You're back to the Python Imaging Library not working there.


----------



## lrhorer

I'm having the same problem. Doing some searching, I think it is because it is expecting the files to be in /usr/lib, but at least some of them are in /usr/lib/86_64-linux-gnu. I tried creating the following symlinks, but it didn't help.

ln -s /usr/lib/x86_64-linux-gnu/libz.so /usr/lib/libz.so
ln -s /usr/lib/x86_64-linux-gnu/libjpeg.so.62 /usr/lib/
ln -s /usr/lib/x86_64-linux-gnu/libfreetype.so.6 /usr/lib/


----------



## lrhorer

With Jeff's help, I got mine running, again. The first effective fix was to put 

import sys
sys.path.append('/usr/lib/python2.7/dist-packages/PIL')

at the top of ThumbCache.py. This worked to get vidmgr up and running, but it is a bit of a kludge, because it is a spot band-aid that only gets PIL working for that one script. The thing that was leading me astray was PIL was reporting properly installed by Debian's package manager, and in a sense it was loaded correctly. Unfortunately in this situation having the app loaded is not the end of the story. We were able to pinpoint the location of PIL and point to it with the path addendum above, but Python in general remained ignorant of the location of PIL. What worked for me was issuing the command:

apt-get install python-imaging

Python-imaging is reportedly a temporary compatibility package that creates a PIL.pth file which allows one to continue to use the `import image` directive in Python scripts.
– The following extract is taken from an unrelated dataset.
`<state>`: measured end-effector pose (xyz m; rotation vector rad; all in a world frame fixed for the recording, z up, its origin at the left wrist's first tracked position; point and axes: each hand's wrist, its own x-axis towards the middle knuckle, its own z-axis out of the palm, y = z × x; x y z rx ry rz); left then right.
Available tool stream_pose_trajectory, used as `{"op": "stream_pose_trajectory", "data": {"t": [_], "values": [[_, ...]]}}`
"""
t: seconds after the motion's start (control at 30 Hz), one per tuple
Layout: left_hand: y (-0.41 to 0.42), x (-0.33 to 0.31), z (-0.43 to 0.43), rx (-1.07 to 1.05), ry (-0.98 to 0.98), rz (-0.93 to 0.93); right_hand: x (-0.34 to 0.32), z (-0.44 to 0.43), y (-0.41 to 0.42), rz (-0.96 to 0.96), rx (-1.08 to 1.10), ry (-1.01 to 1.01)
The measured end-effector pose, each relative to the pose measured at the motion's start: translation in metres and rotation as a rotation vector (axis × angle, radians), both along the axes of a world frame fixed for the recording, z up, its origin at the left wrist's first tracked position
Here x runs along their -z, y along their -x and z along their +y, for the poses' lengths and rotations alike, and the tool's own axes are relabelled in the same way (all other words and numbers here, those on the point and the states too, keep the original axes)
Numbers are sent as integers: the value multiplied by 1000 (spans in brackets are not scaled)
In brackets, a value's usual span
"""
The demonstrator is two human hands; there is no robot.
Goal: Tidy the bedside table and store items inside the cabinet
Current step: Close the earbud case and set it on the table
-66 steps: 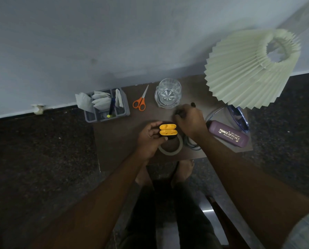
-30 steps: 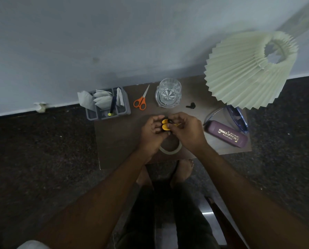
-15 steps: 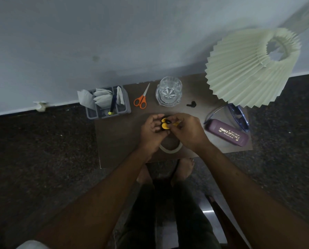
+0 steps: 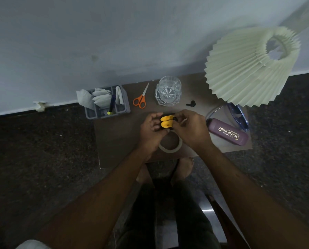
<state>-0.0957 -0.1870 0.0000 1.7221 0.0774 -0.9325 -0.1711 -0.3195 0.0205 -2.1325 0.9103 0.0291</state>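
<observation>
Left hand [image 4: 150,130] cups the yellow earbud case [image 4: 166,121], steadying it above the bedside table [image 4: 117,141]. Right hand [image 4: 189,128] pinches a black earbud [image 4: 175,119] at its rim, apparently to seat it. A second earbud [image 4: 191,104] lies near the glass [image 4: 168,93].

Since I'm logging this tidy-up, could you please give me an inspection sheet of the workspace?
Surface: brown bedside table, crowded.
Job's things: open yellow earbud case, loose earbud, tape roll, scissors, glass, spectacle case, glasses.
Clutter: grey organiser holding tissues and a pen.
Grippers: left hand grips the earbud case; right hand pinches a small black piece at it.
Cables: nothing seen.
Surroundings: pleated lampshade, grey wall, dark floor.
</observation>
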Motion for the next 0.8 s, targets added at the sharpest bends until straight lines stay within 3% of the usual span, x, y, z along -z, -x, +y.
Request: {"op": "stream_pose_trajectory", "data": {"t": [0.8], "values": [[8, -15, -7, 19, -9, -30, -14, 9, 0, 19, 94, 80]]}}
Anyone else suffering this issue is likely to need to load this package or an analogous one for your distribution.


----------



## wmcbrine

lrhorer said:


> Python-imaging is reportedly a temporary compatibility package that creates a PIL.pth file which allows one to continue to use the `import image` directive in Python scripts.


So, instead of adding this package, would it be sufficient to change "import Image" to "from PIL import Image"?


----------



## lew

Minor issue:
The
[virtual share name X]

section in the ini dis file should have # .

You don't need to use virtual share but you need to complete the section if you don't either delete [virtual share name X] or change it to
#[virtual share name X] to comment out the section.


----------



## NJ Webel

Anyone have any idea why vidmgr will load a temp file into my library of the file I'm trying to push, but the transfer never starts or completes?

I am using a Base Roamio, connected via Ethernet to a HP Mediasmart EX485 running WHSv1.

vidmgr is the version 2 installation.


----------



## spaldingclan

how the hell do you install this in Windows 7? is this a linux only app?


----------



## windracer

It's not Linux only. It's Python based so you'll need to install Python for Windows, wmcbrine's HME for Python framework, and have a working setup of pyTivo as well.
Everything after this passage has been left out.